London/Belfast. Bei den Krawallen in Nordirland drohen nach Polizei-Einschätzung Tote. Zuletzt hatte sich am Sonntag der Frust entladen: Jugendlicher beider Lager kämpften bis in die Nacht gegeneinander. Dabei geht es schon lange nicht mehr um Politik, sondern um wirtschaftliche Konflikte.

Krisenstimmung in Belfast: Drei Nächte in Folge haben Straßenschlachten zwischen Protestanten, Katholiken und der Polizei den Norden der Stadt erschüttert. Gestern warnte der stellvertretende Polizeipräsident Will Kerr vor einer fatalen Eskalation des Konflikts: "Hier kann es in den nächsten Tagen oder Wochen Tote geben. Wir brauchen dringend eine politische Lösung."

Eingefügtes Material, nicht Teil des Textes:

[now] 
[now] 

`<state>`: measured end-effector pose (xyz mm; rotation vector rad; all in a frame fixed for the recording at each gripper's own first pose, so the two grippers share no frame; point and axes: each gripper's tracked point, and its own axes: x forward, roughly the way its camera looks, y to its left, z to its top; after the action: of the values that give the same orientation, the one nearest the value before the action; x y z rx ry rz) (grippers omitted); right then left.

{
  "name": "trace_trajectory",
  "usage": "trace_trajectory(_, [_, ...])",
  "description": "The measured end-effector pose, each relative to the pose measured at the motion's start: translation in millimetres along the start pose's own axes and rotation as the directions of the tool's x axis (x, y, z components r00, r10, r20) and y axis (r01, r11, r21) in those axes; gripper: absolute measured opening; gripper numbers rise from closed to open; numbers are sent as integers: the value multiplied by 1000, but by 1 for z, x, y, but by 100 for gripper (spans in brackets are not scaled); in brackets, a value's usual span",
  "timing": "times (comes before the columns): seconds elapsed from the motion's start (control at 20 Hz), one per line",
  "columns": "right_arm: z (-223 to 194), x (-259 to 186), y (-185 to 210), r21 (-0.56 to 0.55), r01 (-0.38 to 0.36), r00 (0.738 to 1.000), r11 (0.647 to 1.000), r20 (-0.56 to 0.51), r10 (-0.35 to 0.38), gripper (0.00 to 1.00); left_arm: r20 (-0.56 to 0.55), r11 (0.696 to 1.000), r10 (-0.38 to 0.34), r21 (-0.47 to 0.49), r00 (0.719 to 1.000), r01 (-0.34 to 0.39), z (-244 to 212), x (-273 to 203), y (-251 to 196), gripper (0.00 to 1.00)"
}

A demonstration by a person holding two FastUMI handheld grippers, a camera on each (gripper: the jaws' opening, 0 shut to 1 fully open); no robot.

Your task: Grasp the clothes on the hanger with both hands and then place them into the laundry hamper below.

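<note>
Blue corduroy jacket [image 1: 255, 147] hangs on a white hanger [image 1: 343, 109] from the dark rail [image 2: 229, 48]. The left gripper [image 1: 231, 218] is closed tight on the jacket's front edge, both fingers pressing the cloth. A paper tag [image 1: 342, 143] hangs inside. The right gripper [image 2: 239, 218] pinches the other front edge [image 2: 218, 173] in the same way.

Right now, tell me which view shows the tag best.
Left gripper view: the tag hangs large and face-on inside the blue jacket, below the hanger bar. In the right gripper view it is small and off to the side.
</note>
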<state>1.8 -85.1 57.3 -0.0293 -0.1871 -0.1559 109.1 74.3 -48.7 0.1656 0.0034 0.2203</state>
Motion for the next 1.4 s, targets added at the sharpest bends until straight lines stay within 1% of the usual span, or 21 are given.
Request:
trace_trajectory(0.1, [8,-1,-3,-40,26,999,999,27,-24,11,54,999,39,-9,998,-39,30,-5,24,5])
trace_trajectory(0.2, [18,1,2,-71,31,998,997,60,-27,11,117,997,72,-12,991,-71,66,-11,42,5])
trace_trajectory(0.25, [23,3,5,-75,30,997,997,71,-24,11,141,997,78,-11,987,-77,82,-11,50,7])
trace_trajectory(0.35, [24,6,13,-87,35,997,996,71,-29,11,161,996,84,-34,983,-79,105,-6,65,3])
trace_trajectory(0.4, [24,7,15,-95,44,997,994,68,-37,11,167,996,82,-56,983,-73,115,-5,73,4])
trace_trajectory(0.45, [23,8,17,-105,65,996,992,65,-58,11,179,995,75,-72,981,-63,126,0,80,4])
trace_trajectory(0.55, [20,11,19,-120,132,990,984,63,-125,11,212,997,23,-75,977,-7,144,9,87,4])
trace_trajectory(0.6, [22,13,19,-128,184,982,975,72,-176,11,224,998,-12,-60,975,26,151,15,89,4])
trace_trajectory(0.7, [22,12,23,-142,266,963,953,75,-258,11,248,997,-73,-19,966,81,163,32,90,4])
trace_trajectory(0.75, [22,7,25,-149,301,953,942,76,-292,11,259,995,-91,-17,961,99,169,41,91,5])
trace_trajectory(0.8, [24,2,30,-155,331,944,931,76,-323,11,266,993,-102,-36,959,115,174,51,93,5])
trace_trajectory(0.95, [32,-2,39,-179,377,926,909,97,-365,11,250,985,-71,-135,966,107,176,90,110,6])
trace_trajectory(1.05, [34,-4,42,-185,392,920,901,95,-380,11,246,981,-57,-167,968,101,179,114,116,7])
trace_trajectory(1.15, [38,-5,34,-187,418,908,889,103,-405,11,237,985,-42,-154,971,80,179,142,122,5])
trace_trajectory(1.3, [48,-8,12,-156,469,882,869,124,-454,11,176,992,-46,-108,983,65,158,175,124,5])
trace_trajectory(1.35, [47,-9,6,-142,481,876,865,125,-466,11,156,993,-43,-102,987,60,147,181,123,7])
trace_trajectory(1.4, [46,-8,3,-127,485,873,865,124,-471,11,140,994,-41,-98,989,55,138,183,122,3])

Es ist die Saison der Märsche in Nordirland, wie jedes Jahr eine brenzlige Phase für den Friedensprozess. Wimpel, Fahnen, Farben - die traditionellen Accessoires und Marschrouten bei Paraden sorgen immer wieder für Zündstoff zwischen Protestanten und Katholiken. Nach mehreren Scharmützeln entlud sich so auch Sonntag der Frust: An der Shankill Road gerieten Jugendlicher beider Lager aneinander; die Kämpfe setzen sich seitdem jede Nacht fort.

Am 29. September ist die nächste Parade der Protestanten durch Belfast geplant

Zehn Randalierer zwischen 15 und 20 Jahren hat die Polizei zwar inzwischen festgenommen, doch allabendlich beteiligen sich über 350 Teenager an den Krawallen. Polizei-Vize Kerr drängt nicht wegen 60 verletzter Beamter zur Eile: "Eine Lösung um 5 vor 12 hilft niemandem mehr." Am 29. September ist die nächste große, kontroverse Parade der Protestanten durch Belfast geplant - im derzeitigen Klima ein gefährliches Vorhaben.

Ministerpräsident Peter Robinson hat gestern einen Dringlichkeitsgipfel versprochen; ob die Ergebnisse von allen Seiten respektiert werden, ist jedoch fraglich. Schon das Karfreitagsabkommen von 1998 haben Hardlinern nie wirklich akzeptiert. Die "Ulster Volunteer Force" und "Ulster Defence Association", zwei paramilitärische Splittergruppen aus alten Tagen, sollen nach Informationen des Guardian nun auch die aktuellen Unruhen der Jugendlichen anheizen.

Wirtschaftliche Verteilungskonflikte

Der frustrierten, jungen Generation geht es dabei längst nicht mehr um politische, sondern wirtschaftliche Verteilungskonflikte. Insbesondere für die protestantische Arbeiterschicht, die Katholiken Jahrzehnte bei der Jobvergabe diskriminieren konnte, sieht die Friedensdividende mau aus: Ihre Arbeitsplätze in der Schwerindustrie und dem Schiffsbau sind verschwunden. Um Stellen und einen mageren Wohlstand konkurrieren beide Gruppen bitter.